Why Every Business Needs a Website – Yes, Even the Beer Garden Around the Corner
If you can't be found, you don't exist.
Introduction
Imagine: it's Friday evening at 7 pm. Someone is looking for a cosy beer garden in their city. They type it into Google – and don't find you. Not because you don't exist. But because you don't have a website.
That customer goes somewhere else. No hard feelings – they simply had no other choice.
This isn't a rare exception. It happens every day, in every industry, in every town. And it doesn't only affect beer gardens. It affects the hairdresser on the corner, the plumber, the physiotherapist, the farm shop. Everyone who thinks: “I'm small enough that I don't need this.”
Google Maps is not a substitute – it's a teaser
Many small businesses think: “I'm listed on Google Maps, that's enough.” No. It's not – for one simple reason: Google Maps shows that you exist. A website shows who you are.
A listing with an address, opening hours and three photos doesn't answer a single one of the questions potential customers actually care about:
- →Is the beer garden family-friendly or more of an adults-only place?
- →Are there vegetarian options?
- →Can I reserve a table – and if so, how?
- →What's the atmosphere like – rustic, modern, traditional?
- →Is there parking or a bus stop nearby?
Whoever doesn't answer these questions loses the customer to someone who does. It's that simple.
Trust is built before the first visit
We live in an age where people Google a restaurant before they hold the menu in their hands. Where someone calls a plumber and is already browsing their website to check if they look trustworthy. Where a mother decides whether to book an appointment at the paediatrician – based on the impression the website gives.
That might sound superficial. But it isn't – it's human. We decide with our gut, and our gut is shaped by impressions. A professional website communicates: I am reliable. I take my business seriously. I take you seriously.
For reference:
According to a Stanford study, 75% of users judge the credibility of a company based on its web design. Not the product. Not the price. The design.
Instagram is not your home – it's a rental
“But I have Instagram.” Yes. But Instagram doesn't belong to you. Facebook doesn't belong to you. TikTok doesn't belong to you.
What happens when the algorithm changes and your reach is cut in half? What happens when your account gets hacked or suspended? What happens when Meta shuts the platform down – as has happened with others before?
A website is your own foundation. You control the content, the design, the features. Nobody can take away your access. No platform can change your presence overnight.
Social media and a website complement each other – they don't replace each other. Instagram creates attention. Your website builds trust and converts interest into contact, bookings or purchases.

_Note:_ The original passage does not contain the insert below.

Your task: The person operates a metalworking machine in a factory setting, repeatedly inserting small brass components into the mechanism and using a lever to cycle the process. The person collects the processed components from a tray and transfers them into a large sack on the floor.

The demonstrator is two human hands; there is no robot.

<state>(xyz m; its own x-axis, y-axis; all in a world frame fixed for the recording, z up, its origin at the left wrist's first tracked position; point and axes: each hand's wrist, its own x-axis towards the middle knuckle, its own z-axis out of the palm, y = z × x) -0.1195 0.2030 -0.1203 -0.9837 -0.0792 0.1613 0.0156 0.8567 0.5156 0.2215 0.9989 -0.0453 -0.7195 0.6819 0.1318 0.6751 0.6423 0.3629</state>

“Too expensive” – or just bad maths?
The most common objection to getting a website is the price. And yes – a professionally developed website costs money. But the question isn't what it costs. The question is what it brings.
Take the beer garden: say the website costs €1,500. And it brings in just three additional bookings per month at €40 turnover each – a table of four, two rounds. That's €120 a month, €1,440 a year. The website pays for itself in twelve months. After that, everything is profit.
For comparison:
A single flyer print run costs €300–500, ends up mostly in the bin and is outdated within two weeks. A website works 24 hours a day, 7 days a week – no holidays, no sick days, no extra costs.
The real reason people shy away from the investment is rarely the price. It comes down to three other things:
- 1.Uncertainty: You don't know what you'll get, what it will cost, or whether you'll be understood. The industry has done itself no favours here – with opaque quotes and hidden costs.
- 2.Effort: “I have to write texts, provide photos, make decisions – that takes time.” True. But that effort happens once. The benefit runs for years.
- 3.Priorities: “It works fine without one.” For now. But the market is changing. The next generation of customers Googles everything – and expects an answer.
Conclusion: A website isn't a luxury – it's infrastructure
A website used to be something for big companies. Today it's the digital equivalent of a company sign, a phone line and a shop window – all at once. Anyone who goes without is consciously giving up visibility.
The beer garden in the backyard, the cobbler, the yoga teacher, the vet – they all have one thing in common: customers who are searching. The only question is whether they can be found.
A website doesn't need to be perfect. It just needs to exist – honest, clear and up to date. The rest comes with time.